■ ABOUT THIS TASK
Each entry must be given again exactly; images do not belong in the copy.

***** RECORDS SUPPLIED *****

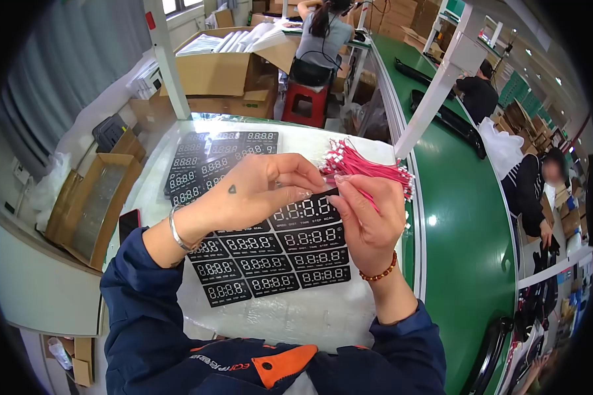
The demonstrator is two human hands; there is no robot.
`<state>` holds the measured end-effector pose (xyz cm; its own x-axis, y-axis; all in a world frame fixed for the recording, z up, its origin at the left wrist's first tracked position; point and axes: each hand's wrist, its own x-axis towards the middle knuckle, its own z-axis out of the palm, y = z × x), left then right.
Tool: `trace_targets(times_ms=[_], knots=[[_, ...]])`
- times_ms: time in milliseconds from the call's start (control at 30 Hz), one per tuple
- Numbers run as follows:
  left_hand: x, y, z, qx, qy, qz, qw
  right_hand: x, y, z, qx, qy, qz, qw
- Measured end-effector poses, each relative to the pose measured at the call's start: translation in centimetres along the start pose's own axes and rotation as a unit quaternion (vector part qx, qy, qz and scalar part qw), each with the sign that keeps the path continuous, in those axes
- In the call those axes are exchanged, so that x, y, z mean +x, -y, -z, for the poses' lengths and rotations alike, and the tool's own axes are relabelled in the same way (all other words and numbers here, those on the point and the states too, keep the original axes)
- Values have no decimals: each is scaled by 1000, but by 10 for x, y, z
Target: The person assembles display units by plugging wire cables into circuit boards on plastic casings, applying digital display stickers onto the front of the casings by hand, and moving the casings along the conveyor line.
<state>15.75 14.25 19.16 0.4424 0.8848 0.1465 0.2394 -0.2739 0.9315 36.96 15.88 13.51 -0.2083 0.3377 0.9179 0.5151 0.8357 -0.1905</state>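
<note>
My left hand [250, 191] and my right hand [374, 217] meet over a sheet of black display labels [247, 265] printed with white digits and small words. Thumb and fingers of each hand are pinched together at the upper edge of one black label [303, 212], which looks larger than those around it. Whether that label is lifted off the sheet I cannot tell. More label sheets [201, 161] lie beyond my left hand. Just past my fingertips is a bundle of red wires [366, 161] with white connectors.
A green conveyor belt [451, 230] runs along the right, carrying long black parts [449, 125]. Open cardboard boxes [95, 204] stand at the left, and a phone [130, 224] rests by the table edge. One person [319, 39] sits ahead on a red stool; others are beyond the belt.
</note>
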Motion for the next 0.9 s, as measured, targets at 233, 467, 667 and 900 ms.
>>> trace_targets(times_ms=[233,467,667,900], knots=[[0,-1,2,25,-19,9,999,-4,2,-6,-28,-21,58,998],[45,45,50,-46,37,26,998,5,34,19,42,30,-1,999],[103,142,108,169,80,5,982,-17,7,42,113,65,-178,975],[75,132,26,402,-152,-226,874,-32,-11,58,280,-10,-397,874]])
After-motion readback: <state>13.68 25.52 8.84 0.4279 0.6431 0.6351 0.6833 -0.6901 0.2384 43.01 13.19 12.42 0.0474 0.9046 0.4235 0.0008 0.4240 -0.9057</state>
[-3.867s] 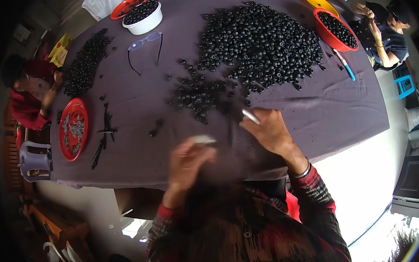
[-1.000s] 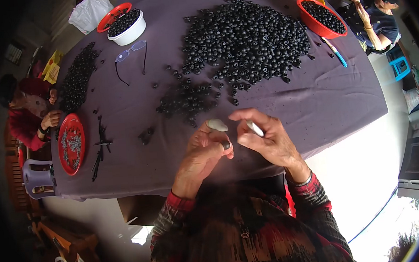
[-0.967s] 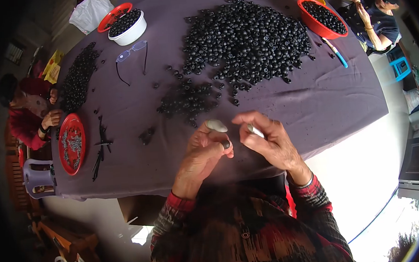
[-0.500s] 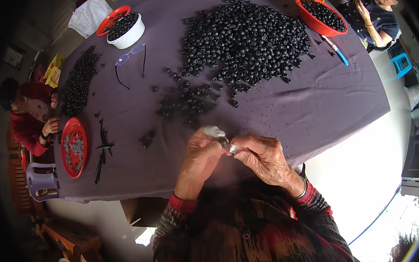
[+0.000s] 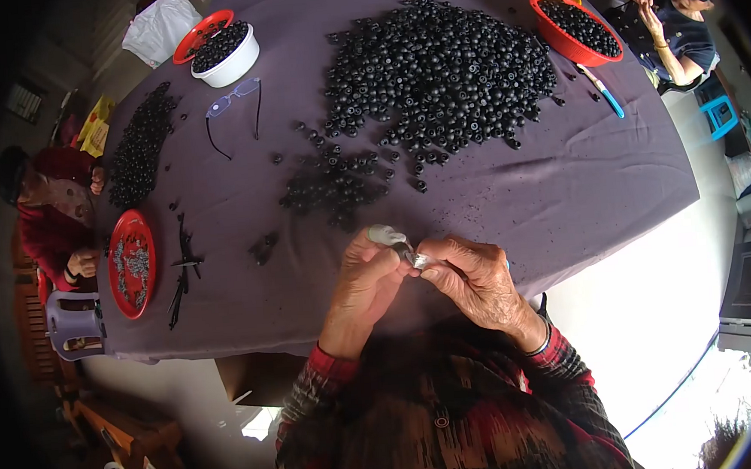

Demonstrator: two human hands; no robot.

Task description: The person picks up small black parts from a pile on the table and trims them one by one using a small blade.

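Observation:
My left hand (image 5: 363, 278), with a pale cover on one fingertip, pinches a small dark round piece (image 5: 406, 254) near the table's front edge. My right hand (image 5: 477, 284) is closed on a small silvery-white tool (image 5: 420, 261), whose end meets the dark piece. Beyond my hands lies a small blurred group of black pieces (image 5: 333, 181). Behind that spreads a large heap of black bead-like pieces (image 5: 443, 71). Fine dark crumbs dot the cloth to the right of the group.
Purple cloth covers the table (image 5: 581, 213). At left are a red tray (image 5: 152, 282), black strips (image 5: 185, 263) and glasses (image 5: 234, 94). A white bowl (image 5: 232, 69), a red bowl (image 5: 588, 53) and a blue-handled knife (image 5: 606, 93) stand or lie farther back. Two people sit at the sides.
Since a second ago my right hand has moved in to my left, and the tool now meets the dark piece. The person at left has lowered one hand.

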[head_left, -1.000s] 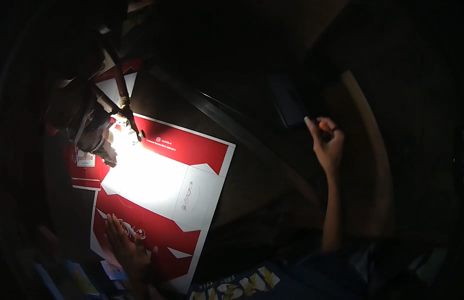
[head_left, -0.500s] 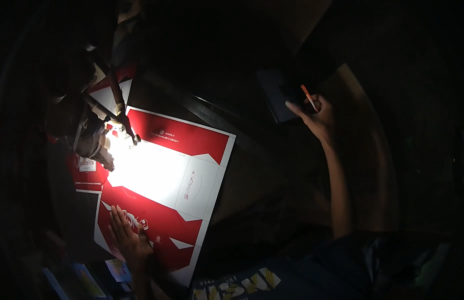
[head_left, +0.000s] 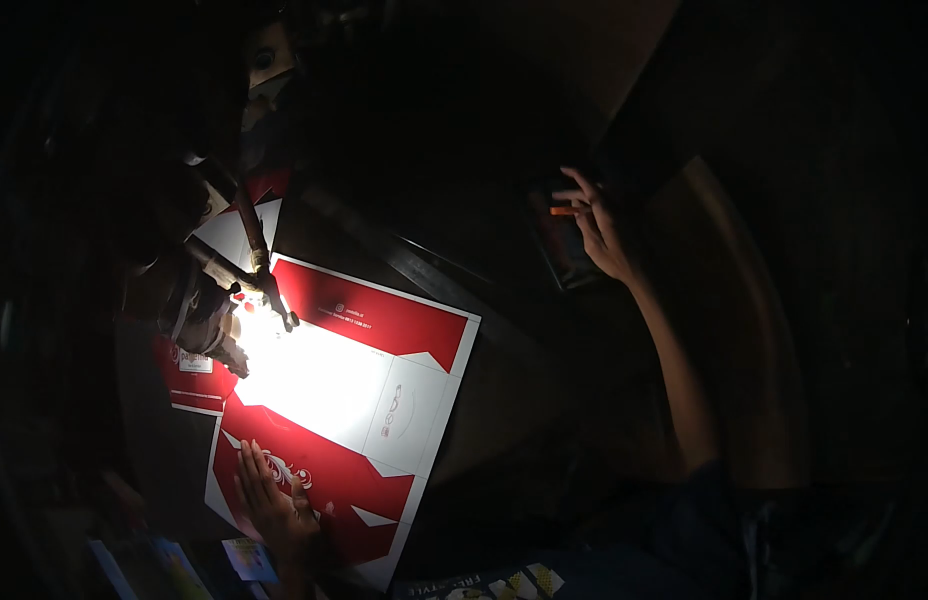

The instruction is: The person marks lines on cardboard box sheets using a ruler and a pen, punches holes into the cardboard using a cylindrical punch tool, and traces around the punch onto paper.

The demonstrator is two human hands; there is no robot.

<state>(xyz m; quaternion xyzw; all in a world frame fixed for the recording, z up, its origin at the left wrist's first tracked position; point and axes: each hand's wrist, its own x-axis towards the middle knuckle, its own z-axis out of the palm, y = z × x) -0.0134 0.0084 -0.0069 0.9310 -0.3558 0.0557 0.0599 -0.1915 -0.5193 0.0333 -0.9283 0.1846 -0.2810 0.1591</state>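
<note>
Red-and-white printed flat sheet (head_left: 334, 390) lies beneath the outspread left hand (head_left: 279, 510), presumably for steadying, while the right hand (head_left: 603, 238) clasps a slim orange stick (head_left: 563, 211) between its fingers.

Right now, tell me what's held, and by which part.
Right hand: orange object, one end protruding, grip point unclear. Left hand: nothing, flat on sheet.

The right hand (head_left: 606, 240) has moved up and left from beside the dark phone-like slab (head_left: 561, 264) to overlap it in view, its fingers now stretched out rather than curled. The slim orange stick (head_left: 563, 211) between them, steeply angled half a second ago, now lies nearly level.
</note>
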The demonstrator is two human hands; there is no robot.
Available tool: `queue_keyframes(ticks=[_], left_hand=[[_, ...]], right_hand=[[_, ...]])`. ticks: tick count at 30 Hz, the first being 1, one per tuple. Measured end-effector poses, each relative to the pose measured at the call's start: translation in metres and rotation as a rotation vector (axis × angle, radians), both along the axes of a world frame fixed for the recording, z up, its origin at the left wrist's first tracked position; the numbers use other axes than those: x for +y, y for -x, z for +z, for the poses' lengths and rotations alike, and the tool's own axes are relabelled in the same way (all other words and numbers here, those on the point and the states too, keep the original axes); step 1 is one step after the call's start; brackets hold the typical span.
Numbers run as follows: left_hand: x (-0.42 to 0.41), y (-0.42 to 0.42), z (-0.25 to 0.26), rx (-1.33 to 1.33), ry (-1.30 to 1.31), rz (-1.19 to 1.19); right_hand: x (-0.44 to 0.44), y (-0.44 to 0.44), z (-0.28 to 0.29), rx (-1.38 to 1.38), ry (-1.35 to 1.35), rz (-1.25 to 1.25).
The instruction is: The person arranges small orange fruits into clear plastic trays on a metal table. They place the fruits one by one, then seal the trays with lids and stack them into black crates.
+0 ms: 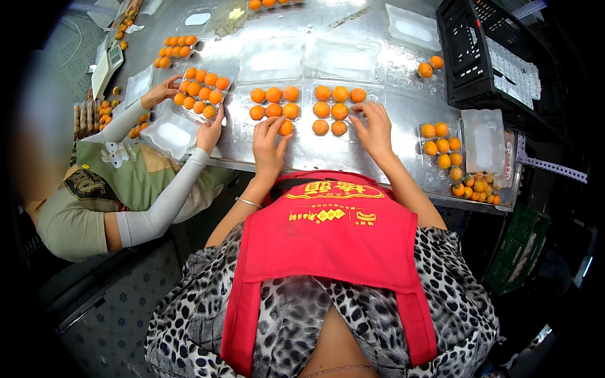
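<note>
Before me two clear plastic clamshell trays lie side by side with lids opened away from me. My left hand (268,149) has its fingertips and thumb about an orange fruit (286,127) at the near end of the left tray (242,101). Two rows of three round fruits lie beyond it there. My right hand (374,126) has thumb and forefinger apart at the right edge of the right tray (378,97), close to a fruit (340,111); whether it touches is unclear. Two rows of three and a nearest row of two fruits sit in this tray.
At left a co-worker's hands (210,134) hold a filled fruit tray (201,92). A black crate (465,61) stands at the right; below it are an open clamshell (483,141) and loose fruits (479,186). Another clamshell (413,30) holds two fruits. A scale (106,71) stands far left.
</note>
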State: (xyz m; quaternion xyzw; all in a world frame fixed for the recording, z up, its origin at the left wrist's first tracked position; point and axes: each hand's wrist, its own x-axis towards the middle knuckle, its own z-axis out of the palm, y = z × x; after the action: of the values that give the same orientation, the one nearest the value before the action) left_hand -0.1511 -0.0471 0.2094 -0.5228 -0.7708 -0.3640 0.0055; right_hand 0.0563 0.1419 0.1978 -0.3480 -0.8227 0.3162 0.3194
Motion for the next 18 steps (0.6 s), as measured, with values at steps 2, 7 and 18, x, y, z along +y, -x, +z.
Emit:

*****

■ FINISHED EXERCISE
The demonstrator is two human hands; there is no robot.
`<state>` holds the measured end-effector pose (xyz cm; its own x-axis, y-axis; all in a world frame fixed for the recording, z up, its origin at the left wrist's first tracked position; point and axes: each hand's wrist, its own x-axis towards the middle knuckle, its own z-axis out of the palm, y = z × x), left then right.
Tool: `trace_targets(times_ms=[_], knots=[[_, ...]])`
- times_ms: time in milliseconds from the call's start (control at 30 Hz), one per tuple
- Numbers run as follows:
  left_hand: x, y, z, qx, qy, qz, qw
  right_hand: x, y, z, qx, qy, qz, qw
- Measured end-effector poses, each relative to the pose measured at the call's start: translation in centimetres along the start pose's own axes and rotation as a unit quaternion (vector part qx, qy, qz and scalar part qw), each with the sign that keeps the path continuous, in those axes
- In the call those axes are exchanged, so that x, y, z mean +x, -y, -z, for the poses' lengths and rotations alike, and the tool's own axes are relabelled in the same way (all other words and numbers here, those on the point and the states too, keep the original axes)
- Values have no decimals: each is scaled by 1000, but by 10 for x, y, z
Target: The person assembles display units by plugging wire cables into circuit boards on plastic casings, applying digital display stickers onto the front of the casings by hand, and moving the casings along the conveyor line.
<state>15.75 14.25 19.16 0.4424 0.8848 0.1465 0.2394 -0.2739 0.9315 36.96 15.88 13.51 -0.2083 0.3377 0.9179 0.5151 0.8357 -0.1905</state>
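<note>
My left hand [250, 191] and my right hand [374, 217] meet over a sheet of black display labels [247, 265] printed with white digits and small words. Thumb and fingers of each hand are pinched together at the upper edge of one black label [303, 212], which looks larger than those around it. Whether that label is lifted off the sheet I cannot tell. More label sheets [201, 161] lie beyond my left hand. Just past my fingertips is a bundle of red wires [366, 161] with white connectors.
A green conveyor belt [451, 230] runs along the right, carrying long black parts [449, 125]. Open cardboard boxes [95, 204] stand at the left, and a phone [130, 224] rests by the table edge. One person [319, 39] sits ahead on a red stool; others are beyond the belt.
</note>
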Motion for the next 0.9 s, as measured, targets at 233, 467, 667 and 900 ms.
>>> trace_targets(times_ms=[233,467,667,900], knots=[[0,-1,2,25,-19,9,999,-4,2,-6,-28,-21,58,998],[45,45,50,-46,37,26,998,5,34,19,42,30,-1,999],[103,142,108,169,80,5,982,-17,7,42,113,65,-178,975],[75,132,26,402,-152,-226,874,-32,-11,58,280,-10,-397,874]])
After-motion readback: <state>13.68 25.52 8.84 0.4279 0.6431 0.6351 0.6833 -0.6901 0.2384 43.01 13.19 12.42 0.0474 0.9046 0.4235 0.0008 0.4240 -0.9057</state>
[-3.867s] 
[-1.000s] 
[-0.967s] 
[-0.500s] 
[+0.000s] 

Demonstrator: two human hands; no robot.

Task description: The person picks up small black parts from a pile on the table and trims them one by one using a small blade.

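Observation:
My left hand (image 5: 363, 278), with a pale cover on one fingertip, pinches a small dark round piece (image 5: 406, 254) near the table's front edge. My right hand (image 5: 477, 284) is closed on a small silvery-white tool (image 5: 420, 261), whose end meets the dark piece. Beyond my hands lies a small blurred group of black pieces (image 5: 333, 181). Behind that spreads a large heap of black bead-like pieces (image 5: 443, 71). Fine dark crumbs dot the cloth to the right of the group.
Purple cloth covers the table (image 5: 581, 213). At left are a red tray (image 5: 152, 282), black strips (image 5: 185, 263) and glasses (image 5: 234, 94). A white bowl (image 5: 232, 69), a red bowl (image 5: 588, 53) and a blue-handled knife (image 5: 606, 93) stand or lie farther back. Two people sit at the sides.
Since a second ago my right hand has moved in to my left, and the tool now meets the dark piece. The person at left has lowered one hand.
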
[head_left, -1.000s] 
[head_left, -0.500s] 
[head_left, +0.000s] 

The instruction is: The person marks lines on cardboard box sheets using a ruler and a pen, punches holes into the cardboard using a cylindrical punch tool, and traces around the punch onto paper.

The demonstrator is two human hands; there is no robot.

<state>(xyz m; quaternion xyzw; all in a world frame fixed for the recording, z up, its origin at the left wrist's first tracked position; point and axes: each hand's wrist, its own x-axis towards the middle knuckle, its own z-axis out of the palm, y = z × x) -0.0134 0.0084 -0.0069 0.9310 -0.3558 0.0557 0.0599 -0.1915 -0.5193 0.0333 -0.9283 0.1846 -0.2810 0.1591</state>
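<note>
Red-and-white printed flat sheet (head_left: 334, 390) lies beneath the outspread left hand (head_left: 279, 510), presumably for steadying, while the right hand (head_left: 603, 238) clasps a slim orange stick (head_left: 563, 211) between its fingers.

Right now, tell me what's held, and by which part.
Right hand: orange object, one end protruding, grip point unclear. Left hand: nothing, flat on sheet.

The right hand (head_left: 606, 240) has moved up and left from beside the dark phone-like slab (head_left: 561, 264) to overlap it in view, its fingers now stretched out rather than curled. The slim orange stick (head_left: 563, 211) between them, steeply angled half a second ago, now lies nearly level.
</note>
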The demonstrator is two human hands; there is no robot.
Available tool: `queue_keyframes(ticks=[_], left_hand=[[_, ...]], right_hand=[[_, ...]])`. ticks: tick count at 30 Hz, the first being 1, one per tuple. Measured end-effector poses, each relative to the pose measured at the call's start: translation in metres and rotation as a rotation vector (axis × angle, radians), both along the axes of a world frame fixed for the recording, z up, its origin at the left wrist's first tracked position; the numbers use other axes than those: x for +y, y for -x, z for +z, for the poses' lengths and rotations alike, and the tool's own axes are relabelled in the same way (all other words and numbers here, those on the point and the states too, keep the original axes); step 1 is one step after the call's start; brackets hold the typical span.
Numbers run as follows: left_hand: x (-0.42 to 0.41), y (-0.42 to 0.42), z (-0.25 to 0.26), rx (-1.33 to 1.33), ry (-1.30 to 1.31), rz (-1.19 to 1.19); right_hand: x (-0.44 to 0.44), y (-0.44 to 0.44), z (-0.28 to 0.29), rx (-1.38 to 1.38), ry (-1.35 to 1.35), rz (-1.25 to 1.25).
The instruction is: The person arranges small orange fruits into clear plastic trays on a metal table. They place the fruits one by one, then seal the trays with lids and stack them into black crates.
+0 ms: 
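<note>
Before me two clear plastic clamshell trays lie side by side with lids opened away from me. My left hand (268,149) has its fingertips and thumb about an orange fruit (286,127) at the near end of the left tray (242,101). Two rows of three round fruits lie beyond it there. My right hand (374,126) has thumb and forefinger apart at the right edge of the right tray (378,97), close to a fruit (340,111); whether it touches is unclear. Two rows of three and a nearest row of two fruits sit in this tray.
At left a co-worker's hands (210,134) hold a filled fruit tray (201,92). A black crate (465,61) stands at the right; below it are an open clamshell (483,141) and loose fruits (479,186). Another clamshell (413,30) holds two fruits. A scale (106,71) stands far left.
</note>
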State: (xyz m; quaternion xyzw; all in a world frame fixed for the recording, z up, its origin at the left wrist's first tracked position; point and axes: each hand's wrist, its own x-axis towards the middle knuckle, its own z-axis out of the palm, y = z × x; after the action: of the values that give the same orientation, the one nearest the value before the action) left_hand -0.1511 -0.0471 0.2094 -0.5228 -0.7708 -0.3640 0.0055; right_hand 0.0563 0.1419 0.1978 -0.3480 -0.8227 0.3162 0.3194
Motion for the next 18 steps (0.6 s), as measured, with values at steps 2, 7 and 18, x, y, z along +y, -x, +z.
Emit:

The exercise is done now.